As amazing as it was, West knew he would never be able to fill the shoes of Darby Crash. “We knew what we were trying to do was just keep the legend of this band alive. And I wanted Pat, Don, and Lorna, even though they’d seen it with other bands, to experience what it’s like getting the Germs on tour, because they never left Los Angeles—they never played outside of southern California. So having fans—whether they were in their fifties, their thirties, or their teens—being able to see a very tight representation of the germs, I thought was very important. For me, I did my best to emulate [Darby], but I also had to be myself. And I did my best to copy him as much as I could with the vocals—his vocal styling. But I was still myself on-stage, and I did my own thing. And it became kind of our own thing. But it was essentially always almost more of a tribute. Just getting that music out there to the people who never got to see it. And for the lucky few who did get to see it back in the day, now got to see it tighter, and not filled with drugs.”
But the Germs are now defunct, and the dominant focus in Shane West’s life is Salem. Now in its third season, he gave a little preview of what we can expect on upcoming episodes of the show. “We’re building toward who will have their power in Hell, and if Hell will actually come to Earth. We get all these wacky characters and creatures this year that keep coming out of the bowels of Hell. I can’t even really list the actors yet because they haven’t even been allowed to say they’re on the show at this point (minus the fact that we’ve been able to add Marilyn Manson, who plays essentially a Sweeney Todd character of the barber/surgeon in the town, which has been a trip). Manson and I became friends about a year before the show started. So it’s great having him aboard doing this thing. I think if you’re really a fan of this show, you’re just gonna see the world a Salem open up more this season.”

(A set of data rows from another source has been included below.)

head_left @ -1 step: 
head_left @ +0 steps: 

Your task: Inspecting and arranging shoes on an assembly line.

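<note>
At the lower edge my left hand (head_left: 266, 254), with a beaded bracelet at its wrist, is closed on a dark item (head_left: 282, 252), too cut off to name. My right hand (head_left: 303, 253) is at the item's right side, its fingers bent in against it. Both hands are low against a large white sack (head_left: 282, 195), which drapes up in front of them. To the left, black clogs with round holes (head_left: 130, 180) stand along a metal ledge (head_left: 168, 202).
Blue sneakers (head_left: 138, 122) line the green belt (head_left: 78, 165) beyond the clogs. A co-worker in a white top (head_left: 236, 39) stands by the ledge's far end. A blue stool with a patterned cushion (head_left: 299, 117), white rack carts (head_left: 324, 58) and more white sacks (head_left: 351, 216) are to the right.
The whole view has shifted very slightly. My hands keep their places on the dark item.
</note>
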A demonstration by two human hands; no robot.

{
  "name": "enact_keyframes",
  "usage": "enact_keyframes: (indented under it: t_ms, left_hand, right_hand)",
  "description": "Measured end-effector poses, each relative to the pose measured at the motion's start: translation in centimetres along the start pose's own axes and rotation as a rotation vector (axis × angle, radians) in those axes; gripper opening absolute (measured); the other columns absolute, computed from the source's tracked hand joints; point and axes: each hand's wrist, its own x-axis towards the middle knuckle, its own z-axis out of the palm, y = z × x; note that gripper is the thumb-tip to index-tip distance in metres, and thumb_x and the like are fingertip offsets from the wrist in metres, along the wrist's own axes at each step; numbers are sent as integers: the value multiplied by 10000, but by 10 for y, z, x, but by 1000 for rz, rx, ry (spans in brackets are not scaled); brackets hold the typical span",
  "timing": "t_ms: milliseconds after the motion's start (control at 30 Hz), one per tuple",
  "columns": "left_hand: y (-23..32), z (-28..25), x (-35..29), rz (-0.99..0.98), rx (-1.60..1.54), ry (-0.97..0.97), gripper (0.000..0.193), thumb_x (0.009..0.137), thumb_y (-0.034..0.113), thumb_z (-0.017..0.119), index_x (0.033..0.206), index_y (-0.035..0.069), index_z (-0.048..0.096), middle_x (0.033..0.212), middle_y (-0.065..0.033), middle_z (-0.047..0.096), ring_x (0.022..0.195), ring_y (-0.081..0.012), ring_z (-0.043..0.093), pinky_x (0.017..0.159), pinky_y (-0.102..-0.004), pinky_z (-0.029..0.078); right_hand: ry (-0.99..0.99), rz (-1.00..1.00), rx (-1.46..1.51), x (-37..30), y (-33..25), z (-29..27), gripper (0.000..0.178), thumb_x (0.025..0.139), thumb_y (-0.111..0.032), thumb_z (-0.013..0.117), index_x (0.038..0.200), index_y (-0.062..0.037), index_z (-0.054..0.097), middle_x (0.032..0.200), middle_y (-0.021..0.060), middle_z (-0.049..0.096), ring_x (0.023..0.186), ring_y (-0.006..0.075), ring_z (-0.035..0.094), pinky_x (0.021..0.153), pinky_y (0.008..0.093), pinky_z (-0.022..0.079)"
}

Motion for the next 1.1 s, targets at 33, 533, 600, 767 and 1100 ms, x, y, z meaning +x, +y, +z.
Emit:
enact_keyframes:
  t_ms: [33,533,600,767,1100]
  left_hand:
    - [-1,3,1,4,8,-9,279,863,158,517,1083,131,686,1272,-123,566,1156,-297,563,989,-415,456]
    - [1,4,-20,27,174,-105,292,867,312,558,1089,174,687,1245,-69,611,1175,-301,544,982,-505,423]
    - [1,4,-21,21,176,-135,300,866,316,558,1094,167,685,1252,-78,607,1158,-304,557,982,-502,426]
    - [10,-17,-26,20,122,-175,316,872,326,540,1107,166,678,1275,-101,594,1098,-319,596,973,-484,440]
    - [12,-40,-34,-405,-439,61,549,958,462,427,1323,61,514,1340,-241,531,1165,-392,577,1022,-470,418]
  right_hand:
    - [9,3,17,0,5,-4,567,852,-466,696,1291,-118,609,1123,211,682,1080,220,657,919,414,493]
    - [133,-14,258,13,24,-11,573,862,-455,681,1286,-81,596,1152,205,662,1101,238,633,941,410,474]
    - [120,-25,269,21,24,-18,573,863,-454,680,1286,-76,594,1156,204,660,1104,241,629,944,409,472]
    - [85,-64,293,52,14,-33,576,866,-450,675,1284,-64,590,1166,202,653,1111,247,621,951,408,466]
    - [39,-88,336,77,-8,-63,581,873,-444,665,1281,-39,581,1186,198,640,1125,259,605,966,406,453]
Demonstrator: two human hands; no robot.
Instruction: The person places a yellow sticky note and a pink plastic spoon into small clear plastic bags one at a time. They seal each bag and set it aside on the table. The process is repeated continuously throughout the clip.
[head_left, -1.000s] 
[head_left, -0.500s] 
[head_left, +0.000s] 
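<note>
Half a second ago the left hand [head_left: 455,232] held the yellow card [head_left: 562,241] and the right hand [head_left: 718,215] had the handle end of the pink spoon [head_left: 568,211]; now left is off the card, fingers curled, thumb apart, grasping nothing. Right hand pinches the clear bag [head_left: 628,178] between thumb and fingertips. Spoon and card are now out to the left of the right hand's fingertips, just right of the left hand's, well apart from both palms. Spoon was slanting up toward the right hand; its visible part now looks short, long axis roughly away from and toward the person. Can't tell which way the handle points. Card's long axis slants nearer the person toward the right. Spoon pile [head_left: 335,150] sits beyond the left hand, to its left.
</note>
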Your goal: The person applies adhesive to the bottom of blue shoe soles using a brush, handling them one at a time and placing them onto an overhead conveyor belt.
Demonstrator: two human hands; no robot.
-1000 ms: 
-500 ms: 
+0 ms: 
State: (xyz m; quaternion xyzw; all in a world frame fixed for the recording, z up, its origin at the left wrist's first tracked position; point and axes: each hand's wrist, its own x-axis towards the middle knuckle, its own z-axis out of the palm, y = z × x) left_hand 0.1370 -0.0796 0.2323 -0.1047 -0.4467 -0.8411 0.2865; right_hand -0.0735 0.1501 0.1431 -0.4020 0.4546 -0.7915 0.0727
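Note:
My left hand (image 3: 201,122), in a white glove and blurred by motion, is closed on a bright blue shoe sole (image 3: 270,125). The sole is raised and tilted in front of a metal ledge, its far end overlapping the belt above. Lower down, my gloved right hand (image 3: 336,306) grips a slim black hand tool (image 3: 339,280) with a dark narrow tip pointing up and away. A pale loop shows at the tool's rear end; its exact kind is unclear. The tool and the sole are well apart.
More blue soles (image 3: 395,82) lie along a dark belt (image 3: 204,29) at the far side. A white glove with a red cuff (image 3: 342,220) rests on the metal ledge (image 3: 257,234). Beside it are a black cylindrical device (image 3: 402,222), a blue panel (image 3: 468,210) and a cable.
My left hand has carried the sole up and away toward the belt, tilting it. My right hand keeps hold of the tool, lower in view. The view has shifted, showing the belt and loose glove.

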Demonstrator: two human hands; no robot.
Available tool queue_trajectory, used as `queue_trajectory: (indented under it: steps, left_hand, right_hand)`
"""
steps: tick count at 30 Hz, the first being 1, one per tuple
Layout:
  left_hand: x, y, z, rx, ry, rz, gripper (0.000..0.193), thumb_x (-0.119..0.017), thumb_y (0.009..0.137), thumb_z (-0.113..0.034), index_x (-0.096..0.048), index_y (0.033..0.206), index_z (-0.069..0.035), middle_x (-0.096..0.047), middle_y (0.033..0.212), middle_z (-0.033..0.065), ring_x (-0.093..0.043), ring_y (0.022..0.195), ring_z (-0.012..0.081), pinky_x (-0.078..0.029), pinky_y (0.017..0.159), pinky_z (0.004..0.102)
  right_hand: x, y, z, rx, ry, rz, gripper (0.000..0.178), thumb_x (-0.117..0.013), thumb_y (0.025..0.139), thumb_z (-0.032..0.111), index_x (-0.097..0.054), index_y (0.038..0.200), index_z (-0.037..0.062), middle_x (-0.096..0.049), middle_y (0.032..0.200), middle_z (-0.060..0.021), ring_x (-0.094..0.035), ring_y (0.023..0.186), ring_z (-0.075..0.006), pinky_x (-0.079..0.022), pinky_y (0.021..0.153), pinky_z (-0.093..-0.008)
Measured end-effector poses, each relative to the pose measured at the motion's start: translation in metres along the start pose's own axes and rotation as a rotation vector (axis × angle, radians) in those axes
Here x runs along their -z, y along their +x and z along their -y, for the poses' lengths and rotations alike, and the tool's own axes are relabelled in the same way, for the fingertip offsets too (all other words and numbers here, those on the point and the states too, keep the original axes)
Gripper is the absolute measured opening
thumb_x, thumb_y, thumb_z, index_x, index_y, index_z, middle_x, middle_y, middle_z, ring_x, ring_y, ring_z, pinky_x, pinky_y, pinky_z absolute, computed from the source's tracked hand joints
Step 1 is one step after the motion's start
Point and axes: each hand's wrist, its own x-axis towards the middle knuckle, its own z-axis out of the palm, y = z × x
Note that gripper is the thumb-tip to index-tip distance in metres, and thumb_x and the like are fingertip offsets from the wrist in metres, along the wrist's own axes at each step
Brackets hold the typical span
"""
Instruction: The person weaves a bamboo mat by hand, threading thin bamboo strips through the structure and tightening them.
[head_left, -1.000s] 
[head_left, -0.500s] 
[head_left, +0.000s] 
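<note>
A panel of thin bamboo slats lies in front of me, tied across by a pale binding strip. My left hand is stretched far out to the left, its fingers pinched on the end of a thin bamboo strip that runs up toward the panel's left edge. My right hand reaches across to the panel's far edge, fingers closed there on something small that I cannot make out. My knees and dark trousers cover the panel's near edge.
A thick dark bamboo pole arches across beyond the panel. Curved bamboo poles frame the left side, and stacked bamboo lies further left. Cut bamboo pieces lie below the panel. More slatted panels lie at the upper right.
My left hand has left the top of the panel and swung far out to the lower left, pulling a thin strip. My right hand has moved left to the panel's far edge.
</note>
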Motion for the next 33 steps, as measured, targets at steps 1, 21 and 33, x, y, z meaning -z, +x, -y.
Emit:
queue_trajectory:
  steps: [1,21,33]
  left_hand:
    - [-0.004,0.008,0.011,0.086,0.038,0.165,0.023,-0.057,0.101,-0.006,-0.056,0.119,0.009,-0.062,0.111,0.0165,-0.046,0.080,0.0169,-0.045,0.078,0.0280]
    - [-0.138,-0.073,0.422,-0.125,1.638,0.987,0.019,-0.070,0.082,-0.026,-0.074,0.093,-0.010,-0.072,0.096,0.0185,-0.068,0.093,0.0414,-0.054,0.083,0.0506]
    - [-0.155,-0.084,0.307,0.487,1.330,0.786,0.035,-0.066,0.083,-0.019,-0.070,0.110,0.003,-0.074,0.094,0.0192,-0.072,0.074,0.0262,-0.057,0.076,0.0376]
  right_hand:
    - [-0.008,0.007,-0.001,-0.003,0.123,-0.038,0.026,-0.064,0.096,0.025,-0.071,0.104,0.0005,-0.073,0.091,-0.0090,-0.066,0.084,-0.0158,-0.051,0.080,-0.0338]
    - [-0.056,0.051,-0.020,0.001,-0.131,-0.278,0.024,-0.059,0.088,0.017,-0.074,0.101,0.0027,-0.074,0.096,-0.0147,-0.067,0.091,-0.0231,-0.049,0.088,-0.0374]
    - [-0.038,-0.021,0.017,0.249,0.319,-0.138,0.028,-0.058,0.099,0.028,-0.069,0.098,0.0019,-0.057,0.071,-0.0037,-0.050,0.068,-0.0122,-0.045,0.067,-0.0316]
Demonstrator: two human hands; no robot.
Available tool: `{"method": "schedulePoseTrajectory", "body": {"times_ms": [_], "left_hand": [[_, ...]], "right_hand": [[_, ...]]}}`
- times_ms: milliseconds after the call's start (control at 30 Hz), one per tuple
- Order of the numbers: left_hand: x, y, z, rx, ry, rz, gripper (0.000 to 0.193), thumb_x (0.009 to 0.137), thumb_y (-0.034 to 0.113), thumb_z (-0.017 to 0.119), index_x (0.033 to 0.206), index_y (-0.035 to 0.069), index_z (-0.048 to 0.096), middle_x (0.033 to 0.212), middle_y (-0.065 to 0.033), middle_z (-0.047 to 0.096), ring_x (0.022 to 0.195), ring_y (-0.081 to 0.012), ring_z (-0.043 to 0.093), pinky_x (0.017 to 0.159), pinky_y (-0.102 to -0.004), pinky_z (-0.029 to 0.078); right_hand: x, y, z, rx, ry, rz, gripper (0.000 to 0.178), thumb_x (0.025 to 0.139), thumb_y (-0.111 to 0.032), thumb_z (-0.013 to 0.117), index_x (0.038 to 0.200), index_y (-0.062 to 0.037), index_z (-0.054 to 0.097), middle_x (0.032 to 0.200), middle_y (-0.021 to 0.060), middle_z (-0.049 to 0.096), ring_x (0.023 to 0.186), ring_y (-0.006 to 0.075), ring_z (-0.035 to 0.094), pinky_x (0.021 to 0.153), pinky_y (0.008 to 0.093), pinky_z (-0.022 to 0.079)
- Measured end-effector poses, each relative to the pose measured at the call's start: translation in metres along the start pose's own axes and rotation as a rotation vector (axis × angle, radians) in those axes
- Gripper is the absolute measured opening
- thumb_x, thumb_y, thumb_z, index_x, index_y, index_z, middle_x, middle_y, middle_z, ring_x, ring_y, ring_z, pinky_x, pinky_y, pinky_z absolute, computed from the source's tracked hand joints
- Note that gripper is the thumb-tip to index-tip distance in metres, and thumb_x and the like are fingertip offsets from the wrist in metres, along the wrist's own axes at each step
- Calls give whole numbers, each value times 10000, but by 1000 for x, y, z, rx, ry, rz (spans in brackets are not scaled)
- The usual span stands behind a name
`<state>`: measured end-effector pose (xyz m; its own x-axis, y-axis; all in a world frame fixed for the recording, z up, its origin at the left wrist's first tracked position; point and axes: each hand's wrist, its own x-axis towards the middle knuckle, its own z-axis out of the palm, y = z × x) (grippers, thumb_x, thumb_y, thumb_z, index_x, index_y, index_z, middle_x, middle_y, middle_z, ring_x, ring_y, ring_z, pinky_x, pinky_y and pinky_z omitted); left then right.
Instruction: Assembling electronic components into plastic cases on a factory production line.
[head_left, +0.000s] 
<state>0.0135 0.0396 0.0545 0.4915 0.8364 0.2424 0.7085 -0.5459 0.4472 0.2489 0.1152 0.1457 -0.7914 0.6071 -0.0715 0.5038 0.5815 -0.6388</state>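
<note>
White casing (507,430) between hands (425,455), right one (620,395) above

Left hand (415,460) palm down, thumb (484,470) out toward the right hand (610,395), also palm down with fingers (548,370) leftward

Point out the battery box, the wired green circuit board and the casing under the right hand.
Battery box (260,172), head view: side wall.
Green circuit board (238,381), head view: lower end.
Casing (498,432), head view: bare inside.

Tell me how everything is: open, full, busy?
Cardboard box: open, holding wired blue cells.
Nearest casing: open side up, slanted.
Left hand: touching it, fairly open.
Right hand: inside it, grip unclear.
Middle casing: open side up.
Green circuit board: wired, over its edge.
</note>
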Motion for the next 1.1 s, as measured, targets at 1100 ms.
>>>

With his long list of film and television credits, including his four season stint starring on Nikita, he feels his current project trumps the rest of his catalog. “[Salem] is probably one of my most favorite projects that I’ve ever done,” he told me. “Being a horror and fantasy fanatic and getting to basically play the hero in a world that we’ve created is another dream-come-true. So every season that has been written there has been just insane stuff that we’d be doing—whether it’s sexual, gore, or over-the-top scares, I’m happy as a pig in shit every day on this show. There’s always a new surprise.”
Shane West has done a lot over the past twenty years. As a teenager, he set out to create an exciting life that he could call his own. If his career is any indication, looks like he is exceptionally good at living that life.